Curiosity Inc. wrote:
As I mentioned on facebook, while I haven't seen the movie yet, I have read the script. I understand some of it is changed, but I believe most of it is intact. There was a point you brought up that I strongly disagreed with from my reading of the script. You said
Take Calvin Candie, for example. I found this character utterly fascinating because even though he’s technically the villain, he isn’t necessarily a bad guy. Sure, he’s a spoiled and greedy popinjay, but that doesn’t exactly make him evil. It’s true that he’s a total racist and slaves are murdered by his command, but he’s one of the few characters who’s merely apathetic — as opposed to sadistic — about the fact. The man is a true Southern gentleman, and he’d gladly hold his racist tongue if honor or business compelled him to do so.
Most importantly, Candie is never technically in the wrong at any point in this movie. Going strictly by standards of the time, none of his actions are remotely illegal or immoral.
While I agree that Candie is a man of his time, meaning it's hard to judge him from the era he lived, he is still a sadistic man. He forces his slaves to engage in brutal fights in which they are killed. He has one of his men casually dispose of any slaves he has purchased that don't meet his standards. When one of his slaves tries to escaped, he sicks his dogs on him, and they tear the man to pieces. In a scene which I think may have been cut from the movie, he first acquires Broomhilda through a poker game. When the young man accuses him of cheating, Candie challenges him to a duel. He has a piano player play a series of notes to act as a countdown, clearly relishing the moment. He has also raped and beaten Broomhilda. My point is, yes, you could argue that he was simply no worse that the other plantation owners were at that time, and many whites, but we also have Schultz, a white man who is living in the exact same era, but who has genuine empathy for Django, and the slaves on Candie's plantation. Through Candie's actions, we see he is
sadistic, and his actions are
immoral. His slaves exist purely for his own sick entertainment.
Still, out of all these truly despicable characters, I think the worst of them went to Samuel L. Jackson. He plays Stephen, an old slave who’s been serving the Candie clan for all of his 75 years. Stephen is the worst kind of slave in that he knows he’s a slave and proud of the fact. The guy is so smart and so perfectly situated that he might easily kill Candie in his sleep and set all the slaves free, yet he would defend the Candyland plantation to his dying breath. Stephen isn’t just dependent on the system, he’s actively trying to preserve it. Stephen isn’t just a product of his time, because that would imply that he’s grown apathetic or tolerant of cruelty toward his people. No, Stephen actually seems to enjoy watching his own people get tortured and killed.
This is another point I have been seeing in reviews for the movie. I think it's interesting that in a movie filled with loathsome white people, it is the black
character, the only other black character with a significant amount of screen time, that people consider to be the villain. I actually have sympathy for Stephen.

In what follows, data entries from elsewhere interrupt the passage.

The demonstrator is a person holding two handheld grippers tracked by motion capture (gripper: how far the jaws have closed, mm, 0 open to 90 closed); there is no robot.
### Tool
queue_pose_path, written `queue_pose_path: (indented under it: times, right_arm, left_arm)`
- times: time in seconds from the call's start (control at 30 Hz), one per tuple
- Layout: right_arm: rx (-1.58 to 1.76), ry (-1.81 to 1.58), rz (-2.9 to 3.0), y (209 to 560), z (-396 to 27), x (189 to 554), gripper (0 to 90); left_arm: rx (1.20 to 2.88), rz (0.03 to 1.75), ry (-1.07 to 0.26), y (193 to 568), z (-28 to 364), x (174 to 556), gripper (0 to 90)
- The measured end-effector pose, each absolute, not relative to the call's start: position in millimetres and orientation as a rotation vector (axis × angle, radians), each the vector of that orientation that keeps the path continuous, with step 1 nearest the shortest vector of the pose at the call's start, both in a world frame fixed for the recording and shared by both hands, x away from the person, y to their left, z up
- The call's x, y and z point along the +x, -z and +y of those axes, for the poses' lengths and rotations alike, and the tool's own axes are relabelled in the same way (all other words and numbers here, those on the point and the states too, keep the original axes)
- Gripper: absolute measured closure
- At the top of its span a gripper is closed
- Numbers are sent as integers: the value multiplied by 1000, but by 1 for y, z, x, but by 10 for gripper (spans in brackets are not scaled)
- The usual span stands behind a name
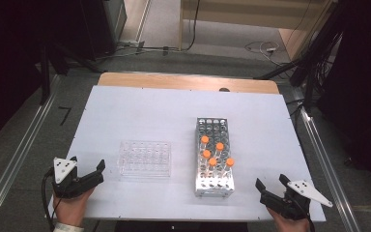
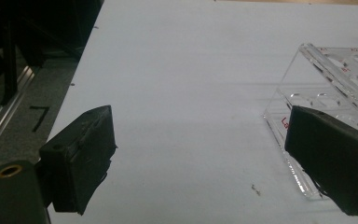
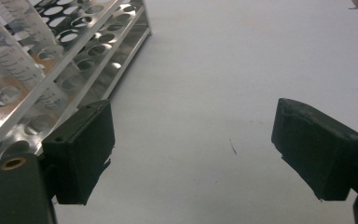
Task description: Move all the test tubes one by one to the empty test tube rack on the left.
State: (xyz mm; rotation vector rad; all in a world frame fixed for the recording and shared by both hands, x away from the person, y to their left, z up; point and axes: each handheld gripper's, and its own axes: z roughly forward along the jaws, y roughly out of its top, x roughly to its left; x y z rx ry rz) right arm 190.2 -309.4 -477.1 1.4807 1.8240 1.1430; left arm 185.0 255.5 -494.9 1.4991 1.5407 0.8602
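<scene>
Orange-capped tubes (image 1: 213, 153) in the perforated metal rack (image 1: 214, 186) could topple if either empty, wide-open gripper, left (image 1: 88, 166) or right (image 1: 271, 181), clips them.

A clear acrylic rack (image 1: 145, 158) with rows of empty round holes is laid flat on the white table, left of centre. Just to its right, apart from it, a long perforated metal rack (image 1: 214, 155) is stood lengthwise; five orange-capped tubes (image 1: 212, 162) are held upright in its nearer half.
</scene>
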Motion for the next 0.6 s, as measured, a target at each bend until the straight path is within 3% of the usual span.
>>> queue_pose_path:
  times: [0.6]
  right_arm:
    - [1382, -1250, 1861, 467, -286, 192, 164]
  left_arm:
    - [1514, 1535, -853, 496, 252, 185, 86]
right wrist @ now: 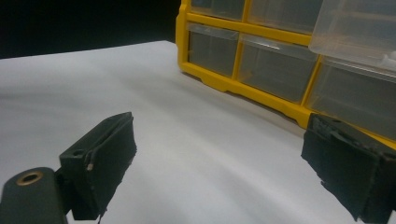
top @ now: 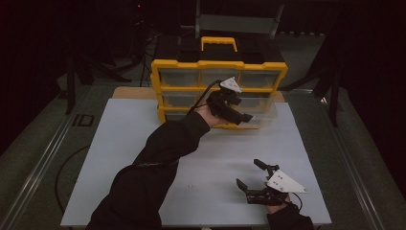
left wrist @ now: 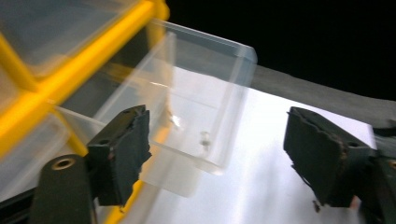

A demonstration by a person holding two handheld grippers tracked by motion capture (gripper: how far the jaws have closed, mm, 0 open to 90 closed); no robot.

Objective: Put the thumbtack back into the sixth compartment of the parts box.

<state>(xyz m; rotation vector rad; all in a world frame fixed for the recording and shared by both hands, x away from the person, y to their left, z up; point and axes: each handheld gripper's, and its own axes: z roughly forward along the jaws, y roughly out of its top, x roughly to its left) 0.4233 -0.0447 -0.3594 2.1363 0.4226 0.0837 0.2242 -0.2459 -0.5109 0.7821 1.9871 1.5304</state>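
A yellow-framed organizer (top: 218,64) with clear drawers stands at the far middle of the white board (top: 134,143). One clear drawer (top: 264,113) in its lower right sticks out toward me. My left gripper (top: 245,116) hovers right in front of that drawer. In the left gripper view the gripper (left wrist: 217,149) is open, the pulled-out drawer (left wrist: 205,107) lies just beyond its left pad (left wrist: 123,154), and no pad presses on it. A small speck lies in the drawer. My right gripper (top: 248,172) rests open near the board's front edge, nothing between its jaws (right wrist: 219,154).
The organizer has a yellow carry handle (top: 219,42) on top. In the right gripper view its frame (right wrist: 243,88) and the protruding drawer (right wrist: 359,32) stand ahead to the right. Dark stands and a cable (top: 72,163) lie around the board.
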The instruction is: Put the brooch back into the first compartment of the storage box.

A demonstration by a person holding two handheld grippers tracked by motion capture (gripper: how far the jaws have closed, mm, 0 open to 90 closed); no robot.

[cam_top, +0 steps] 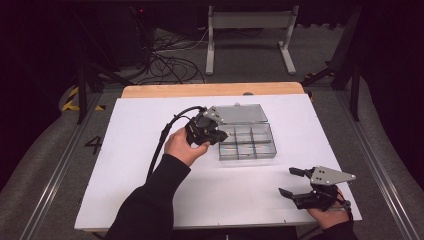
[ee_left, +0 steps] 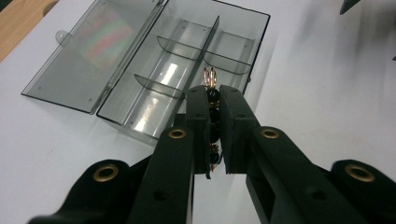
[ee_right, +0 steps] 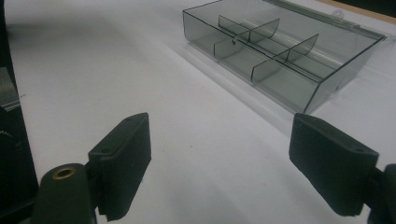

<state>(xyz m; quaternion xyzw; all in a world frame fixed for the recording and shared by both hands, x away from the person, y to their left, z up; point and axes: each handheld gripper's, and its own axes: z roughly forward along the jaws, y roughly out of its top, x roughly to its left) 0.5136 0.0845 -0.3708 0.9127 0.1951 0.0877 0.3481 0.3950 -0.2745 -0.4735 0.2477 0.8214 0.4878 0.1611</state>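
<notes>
Black beads on copper-coloured links, a short strand of jewellery (ee_left: 212, 105), are pinched between the nearly closed jaws of the left gripper (ee_left: 214, 100), its looped end poking out past the tips. Seen along those jaws, the strand hangs over the near edge of a smoky clear plastic organiser box (ee_left: 187, 65) with its lid folded flat at ten o'clock; all compartments look empty. In the high view the left gripper (cam_top: 212, 134) sits at the box's nine o'clock edge, box (cam_top: 247, 142) near the middle of the white table (cam_top: 125, 175). Step judged in hand: carrying the strand to a compartment. Next move likely calls for lining the tips over one compartment, lowering clear of the dividers, then parting the jaws. Right gripper (cam_top: 296, 181) rests at five o'clock of the box, jaws spread wide, holding nothing. No brand or label is legible on box or grippers; a dark mark resembling a "4" (cam_top: 94, 145) sits on the floor left of the table.
</notes>
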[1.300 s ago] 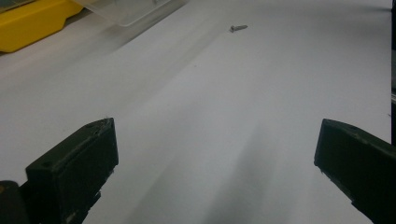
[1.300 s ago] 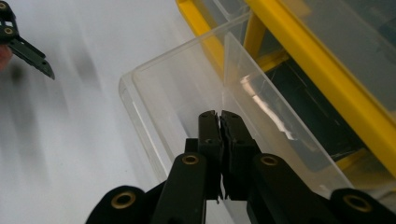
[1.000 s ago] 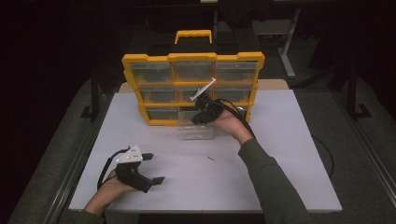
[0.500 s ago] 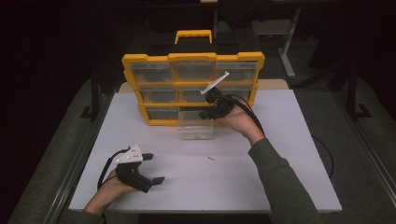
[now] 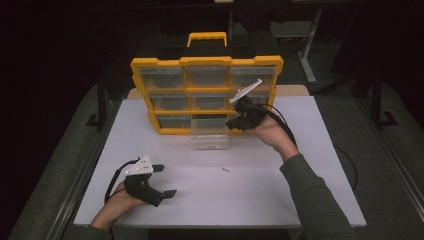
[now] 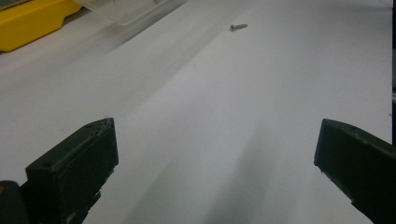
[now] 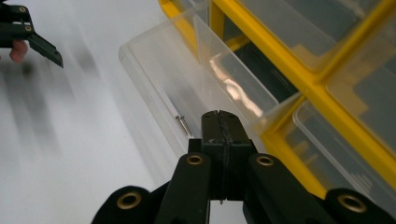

While it is never stated outright how long he has been on the plantation, I suspect it has been since childhood, that he has worked for the Candies in some capacity his whole life. To him, he is one of the family. All of his feelings on blacks and being black would have come from the mouth of Calvin's father, and those that surrounded him. And because they would see blacks as being inferior, so would he. Yet because of the position he was in, he would see himself as being superior to other blacks. All that changes when Django shows up on Candies plantation. In the script, Tarantino specifically mentions the shock other slaves feel when they see Django on a horse. It upsets Stephen's whole world view, seeing this black man riding a horse, acting as if he is better than him. Because he isn't just a product of his time, he's a product of the Candies. If he has been on that plantation for as long as I think he has been, is it any wonder he is filled with such a hatred? It's all he knows.